Vinho Espumante (one of our favorite categories), is sparkling wine. The sparkling wines of Portugal are not very well known (or available) outside of the country, and that is a shame. They might be made using a traditional methode champenoise or be a pet nat, which is methode ancestrale. Either way, these wines tickle your tongue and delight the senses. Bubble aficionados, you’ve come to the right place! We are happy to teach you about one of the best-kept secrets of the wine world. Order a mixed box to take a tour.


Vinho Branco, aka white wine, is drunk by the gallon in Portugal. Portuguese whites do not have the same reputation outside of the country as their red wine counterparts, and there are literally hundreds of delicious white wines just waiting to be discovered. There are blends, single varietals, and whites with varying degrees of skin contact that dance on the edge of orange wine territory. Some white wines have zero barrel aging, and some see a little time on barrel. Tell us what you typically drink and we can make your white wine dreams come true!


Vinho Verde, also called green wine, is made in the Minho region of Northern Portugal. The most commonly available wines are white low alcohol porch pounders with a little touch of fizz, but there are also delicious rosé and red wines made in this region. Vinho Verde is one of the first types of Portuguese wines to gain popularity, due in part to the ease with which one can sit in the sun and enjoy a bottle (or two). A typical Vinho Verde is a blend of different grape varietals, but you can also find wines made just from Alvarinho or Loureiro. The traditional red grape of the region is called Vinhão, and makes an inky dark wine with lots of structure, low alcohol and a mineral edge. If you are interested in a Minho/Vinho Verde adventure, we can lead you through light and fun to more pumped up body and intensity. 

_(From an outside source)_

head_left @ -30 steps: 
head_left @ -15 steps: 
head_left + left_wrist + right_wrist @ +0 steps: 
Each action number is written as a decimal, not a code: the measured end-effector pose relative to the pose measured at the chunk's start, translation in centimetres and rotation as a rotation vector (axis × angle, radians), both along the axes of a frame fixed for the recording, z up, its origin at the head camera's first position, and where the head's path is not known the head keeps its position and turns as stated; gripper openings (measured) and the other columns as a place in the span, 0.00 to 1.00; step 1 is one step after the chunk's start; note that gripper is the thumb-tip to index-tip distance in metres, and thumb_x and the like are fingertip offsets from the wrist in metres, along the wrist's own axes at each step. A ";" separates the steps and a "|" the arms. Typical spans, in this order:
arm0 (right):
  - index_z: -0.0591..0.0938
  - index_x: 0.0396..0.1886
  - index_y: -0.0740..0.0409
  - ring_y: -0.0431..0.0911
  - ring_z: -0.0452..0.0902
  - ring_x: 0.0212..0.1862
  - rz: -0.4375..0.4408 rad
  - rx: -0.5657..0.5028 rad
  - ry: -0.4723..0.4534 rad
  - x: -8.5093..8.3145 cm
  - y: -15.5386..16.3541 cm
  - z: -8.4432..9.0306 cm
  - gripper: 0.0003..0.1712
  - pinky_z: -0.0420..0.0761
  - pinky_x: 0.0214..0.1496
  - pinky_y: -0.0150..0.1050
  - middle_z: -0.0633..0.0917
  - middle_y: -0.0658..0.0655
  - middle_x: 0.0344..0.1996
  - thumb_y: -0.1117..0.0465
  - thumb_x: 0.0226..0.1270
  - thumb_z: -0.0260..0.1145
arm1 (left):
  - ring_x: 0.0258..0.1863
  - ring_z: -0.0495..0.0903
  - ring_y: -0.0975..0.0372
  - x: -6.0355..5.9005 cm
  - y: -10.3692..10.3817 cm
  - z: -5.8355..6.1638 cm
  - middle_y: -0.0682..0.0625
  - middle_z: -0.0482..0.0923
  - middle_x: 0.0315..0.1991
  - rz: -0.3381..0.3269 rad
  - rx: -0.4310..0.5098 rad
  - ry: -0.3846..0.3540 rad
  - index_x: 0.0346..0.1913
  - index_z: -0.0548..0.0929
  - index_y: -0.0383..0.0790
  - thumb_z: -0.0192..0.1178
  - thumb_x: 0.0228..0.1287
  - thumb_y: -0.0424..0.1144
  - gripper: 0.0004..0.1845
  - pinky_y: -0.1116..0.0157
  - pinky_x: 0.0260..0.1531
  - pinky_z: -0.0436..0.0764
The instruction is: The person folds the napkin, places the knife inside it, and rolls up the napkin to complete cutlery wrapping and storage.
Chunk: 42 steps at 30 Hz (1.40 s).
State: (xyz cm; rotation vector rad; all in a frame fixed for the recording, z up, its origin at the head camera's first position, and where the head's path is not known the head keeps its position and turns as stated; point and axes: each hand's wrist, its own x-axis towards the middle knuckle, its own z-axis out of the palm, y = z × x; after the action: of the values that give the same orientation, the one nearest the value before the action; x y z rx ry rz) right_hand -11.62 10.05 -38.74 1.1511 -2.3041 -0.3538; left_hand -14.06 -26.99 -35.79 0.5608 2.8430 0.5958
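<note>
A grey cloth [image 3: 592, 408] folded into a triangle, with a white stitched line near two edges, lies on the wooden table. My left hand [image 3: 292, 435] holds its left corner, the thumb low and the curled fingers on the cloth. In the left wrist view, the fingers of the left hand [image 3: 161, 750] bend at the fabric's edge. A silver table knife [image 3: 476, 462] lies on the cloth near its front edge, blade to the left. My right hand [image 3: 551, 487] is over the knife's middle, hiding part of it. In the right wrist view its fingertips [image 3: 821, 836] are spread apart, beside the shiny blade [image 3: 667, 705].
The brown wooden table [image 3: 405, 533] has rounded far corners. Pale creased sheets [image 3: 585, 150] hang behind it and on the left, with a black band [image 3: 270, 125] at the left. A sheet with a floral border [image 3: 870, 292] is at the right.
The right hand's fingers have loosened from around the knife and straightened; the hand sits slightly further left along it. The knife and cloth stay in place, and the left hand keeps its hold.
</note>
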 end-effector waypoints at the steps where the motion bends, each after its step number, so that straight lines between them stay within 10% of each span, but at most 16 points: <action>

Vinho Rosé, or rosado, commonly called rosé wine, is made in many parts of Portugal. Rosé has become extremely popular around the world, and the quality Portuguese rosés are not to be missed. Every region produces rosé, and these can range from light and fresh to darker, more skin contact and bbq-friendly. Rosés have become very popular for days at the beach, picnics in the park, and are a go-to pairing for the extraordinary seafood that Portugal is famed for.  Imagine: Grilled Atlantic prawns drizzled with premium Portuguese olive oil and washed down with a bright, fresh, and flavorful Portuguese rosé. You too can have this pairing at home, and we have the rosé to satisfy any Portuguese-inspired gastronomic idea you can dream up. 


Vinho Tinto, otherwise known as red wine is made across Portugal. Sometimes reds are a field blend of a variety of grapes or a single varietal. In many older vineyard plots, some of the vines have yet to be identified, and these mystery blends are some of our favorite wines. The most well known red wine producing regions are Dão, Douro, and Alentejo. The wines from Dão are lighter in style than Douro and Alentejo, with structure and acidity that also gives them aging potential. Order a mixed box or some to drink now and a few to put away.


Vinho Porto, or Port wine, may be what Portugal is most famous for. Made in the Douro region of Northern Portugal, port is a fortified wine with a lengthy and interesting history. Port wines can be dry, semi-sweet, or super sticky sweet. Vinho Madeira, known as Madeira, is another fortified desert wine. It comes from Madeira Island, and also have a range of styles from dry to sweet.